In Kasane, we settle in at the campground of Thebe Lodge and take a very nice 3-hour boat trip on the Chobe River.
After a relaxing 10 days in the Forever Resort with hot pool and all other amenities of civilization, we make our way to Zimbabwe at the end of August. Shortly before the border we have to wait two days because of a general strike and spend them with Arno & Carmen who run a butchery here on a huge farm area. In the season, the hunters deliver freshly shot game almost daily, which Arno then processes directly with his helpers. We fill our fridge with fresh Oryx steaks and sausages from Kudu and Impala and thank them again very much for their hospitality.

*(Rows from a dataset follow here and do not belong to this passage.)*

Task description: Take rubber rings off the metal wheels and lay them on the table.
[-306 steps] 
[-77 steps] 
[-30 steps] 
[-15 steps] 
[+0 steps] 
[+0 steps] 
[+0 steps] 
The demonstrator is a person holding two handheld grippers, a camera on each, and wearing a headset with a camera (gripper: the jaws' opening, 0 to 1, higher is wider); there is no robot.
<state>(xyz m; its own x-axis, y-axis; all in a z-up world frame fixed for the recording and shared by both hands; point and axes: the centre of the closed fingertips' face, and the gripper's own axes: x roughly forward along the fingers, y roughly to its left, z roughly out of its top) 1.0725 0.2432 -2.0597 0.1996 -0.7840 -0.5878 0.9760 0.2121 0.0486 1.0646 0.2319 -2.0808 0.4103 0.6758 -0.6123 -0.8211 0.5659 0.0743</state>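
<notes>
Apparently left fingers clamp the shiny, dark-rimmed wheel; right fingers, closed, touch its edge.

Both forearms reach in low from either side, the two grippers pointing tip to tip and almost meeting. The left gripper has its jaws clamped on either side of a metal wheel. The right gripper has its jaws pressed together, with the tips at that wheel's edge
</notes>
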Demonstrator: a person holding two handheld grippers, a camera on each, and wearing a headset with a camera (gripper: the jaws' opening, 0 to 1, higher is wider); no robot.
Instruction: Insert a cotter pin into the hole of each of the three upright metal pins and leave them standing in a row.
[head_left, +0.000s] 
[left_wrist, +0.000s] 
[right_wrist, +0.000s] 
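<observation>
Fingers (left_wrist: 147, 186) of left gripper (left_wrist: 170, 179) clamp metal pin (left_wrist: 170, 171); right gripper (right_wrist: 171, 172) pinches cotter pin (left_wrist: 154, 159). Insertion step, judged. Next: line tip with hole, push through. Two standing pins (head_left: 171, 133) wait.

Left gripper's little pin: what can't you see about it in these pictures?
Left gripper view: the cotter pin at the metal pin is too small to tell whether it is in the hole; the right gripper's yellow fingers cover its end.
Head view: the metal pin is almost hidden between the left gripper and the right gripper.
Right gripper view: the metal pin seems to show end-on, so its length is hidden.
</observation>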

Today we go again into the Kruger Park. We take the Orpen Gate, about in the middle of the park. Already after a few kilometers we discover a bird of prey sitting on a branch fork and eating its prey. A little further on we see two cheetahs, but unfortunately they are quite far away. Only with a lot of imagination one recognizes their outlines on the pictures. Otherwise not much happens on the 70 kilometers and around eleven o'clock we arrive at Satara Camp and settle in for two days. In the late afternoon we go for a sunset drive and see elephants, giraffes, hyenas and an ostrich, but unfortunately no big cats. Well, it can't always work out.
For Manfred's birthday we want to spoil ourselves and book two days in a safari lodge. The private game reserve Balule with the Pondoro Game Lodge lies in the area of the so-called Greater Kruger Park and is no longer delimited by fences for some years, so that an unhindered migration of the animals is possible. On the day before the birthday we arrive at the lodge around noon and are given a very warm welcome. Our suite is much larger than MOMO and from the terrace we have a beautiful view of the Olifants River.